* _What is needed_
If a line of the listing below contains the string "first", count it, then give the total by itself.

* _Given information_

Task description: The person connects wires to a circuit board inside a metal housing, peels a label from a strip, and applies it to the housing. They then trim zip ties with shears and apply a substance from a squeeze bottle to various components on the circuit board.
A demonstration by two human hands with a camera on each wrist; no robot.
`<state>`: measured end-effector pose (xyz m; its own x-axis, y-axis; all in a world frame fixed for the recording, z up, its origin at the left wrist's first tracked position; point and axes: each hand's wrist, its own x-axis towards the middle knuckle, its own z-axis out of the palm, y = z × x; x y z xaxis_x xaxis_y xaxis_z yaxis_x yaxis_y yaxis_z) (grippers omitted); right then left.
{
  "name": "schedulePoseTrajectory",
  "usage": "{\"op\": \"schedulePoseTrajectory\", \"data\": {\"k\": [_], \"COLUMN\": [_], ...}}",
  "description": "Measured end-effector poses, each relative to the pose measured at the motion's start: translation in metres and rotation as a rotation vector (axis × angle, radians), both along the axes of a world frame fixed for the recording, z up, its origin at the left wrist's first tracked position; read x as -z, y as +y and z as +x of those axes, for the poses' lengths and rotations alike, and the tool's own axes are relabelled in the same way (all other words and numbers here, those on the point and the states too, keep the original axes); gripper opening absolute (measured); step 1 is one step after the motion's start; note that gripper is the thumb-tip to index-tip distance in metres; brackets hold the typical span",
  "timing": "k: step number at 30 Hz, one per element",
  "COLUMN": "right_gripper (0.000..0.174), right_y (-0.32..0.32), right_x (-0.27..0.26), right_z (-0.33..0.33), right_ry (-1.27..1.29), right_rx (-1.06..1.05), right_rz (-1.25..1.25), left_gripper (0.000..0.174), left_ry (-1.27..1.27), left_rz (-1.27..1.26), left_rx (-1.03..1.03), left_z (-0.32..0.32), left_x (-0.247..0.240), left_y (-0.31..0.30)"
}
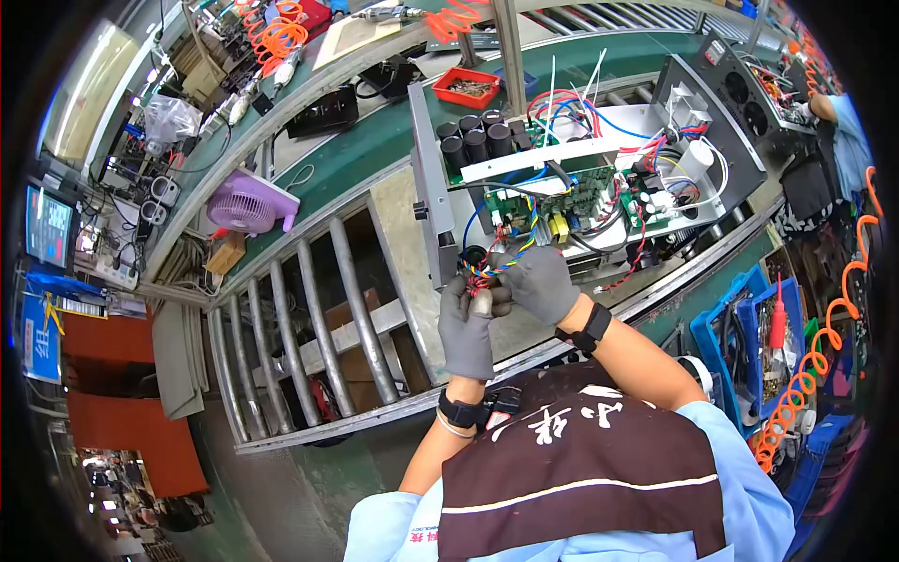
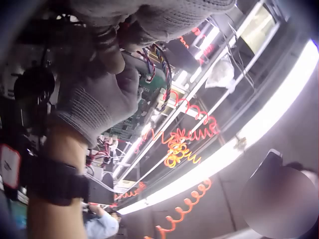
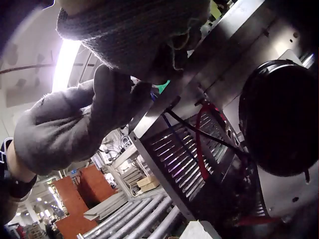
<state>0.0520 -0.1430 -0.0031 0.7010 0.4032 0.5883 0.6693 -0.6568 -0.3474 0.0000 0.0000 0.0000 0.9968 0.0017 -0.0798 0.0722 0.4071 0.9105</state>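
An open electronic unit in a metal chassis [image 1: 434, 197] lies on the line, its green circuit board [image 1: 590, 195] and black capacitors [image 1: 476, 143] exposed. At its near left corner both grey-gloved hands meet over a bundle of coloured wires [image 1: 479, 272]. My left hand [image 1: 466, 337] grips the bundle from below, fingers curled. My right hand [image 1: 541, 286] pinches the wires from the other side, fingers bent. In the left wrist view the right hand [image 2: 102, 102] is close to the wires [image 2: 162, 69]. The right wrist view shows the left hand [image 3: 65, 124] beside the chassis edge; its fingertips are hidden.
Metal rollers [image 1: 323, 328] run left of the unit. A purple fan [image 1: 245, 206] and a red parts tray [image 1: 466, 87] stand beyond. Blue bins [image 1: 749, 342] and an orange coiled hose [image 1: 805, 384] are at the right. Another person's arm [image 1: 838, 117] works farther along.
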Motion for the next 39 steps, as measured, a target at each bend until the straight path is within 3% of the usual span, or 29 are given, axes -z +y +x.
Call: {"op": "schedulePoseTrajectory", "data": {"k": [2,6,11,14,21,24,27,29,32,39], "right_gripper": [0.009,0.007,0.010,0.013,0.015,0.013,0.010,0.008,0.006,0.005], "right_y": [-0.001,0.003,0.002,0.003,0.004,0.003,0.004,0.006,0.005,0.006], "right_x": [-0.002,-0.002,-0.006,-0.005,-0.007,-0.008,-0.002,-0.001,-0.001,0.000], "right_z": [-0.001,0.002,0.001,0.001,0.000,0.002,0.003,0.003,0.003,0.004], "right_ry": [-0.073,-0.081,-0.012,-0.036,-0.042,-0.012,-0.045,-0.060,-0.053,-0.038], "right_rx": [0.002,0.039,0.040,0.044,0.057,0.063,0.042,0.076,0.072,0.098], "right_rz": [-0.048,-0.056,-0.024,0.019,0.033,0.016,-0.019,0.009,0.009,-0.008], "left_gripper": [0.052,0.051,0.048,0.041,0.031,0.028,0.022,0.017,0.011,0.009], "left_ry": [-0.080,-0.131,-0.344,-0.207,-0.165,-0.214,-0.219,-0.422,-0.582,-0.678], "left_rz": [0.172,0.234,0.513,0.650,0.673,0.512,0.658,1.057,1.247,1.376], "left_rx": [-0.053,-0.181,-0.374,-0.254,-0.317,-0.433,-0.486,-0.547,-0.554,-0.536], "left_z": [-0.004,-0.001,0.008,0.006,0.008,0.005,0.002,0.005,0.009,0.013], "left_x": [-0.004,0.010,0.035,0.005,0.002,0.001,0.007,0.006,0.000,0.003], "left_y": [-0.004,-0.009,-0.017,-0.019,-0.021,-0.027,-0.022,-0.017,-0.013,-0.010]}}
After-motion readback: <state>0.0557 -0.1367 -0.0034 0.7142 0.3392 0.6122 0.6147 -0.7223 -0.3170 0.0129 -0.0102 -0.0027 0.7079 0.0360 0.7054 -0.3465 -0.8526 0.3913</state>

* _Task result_
2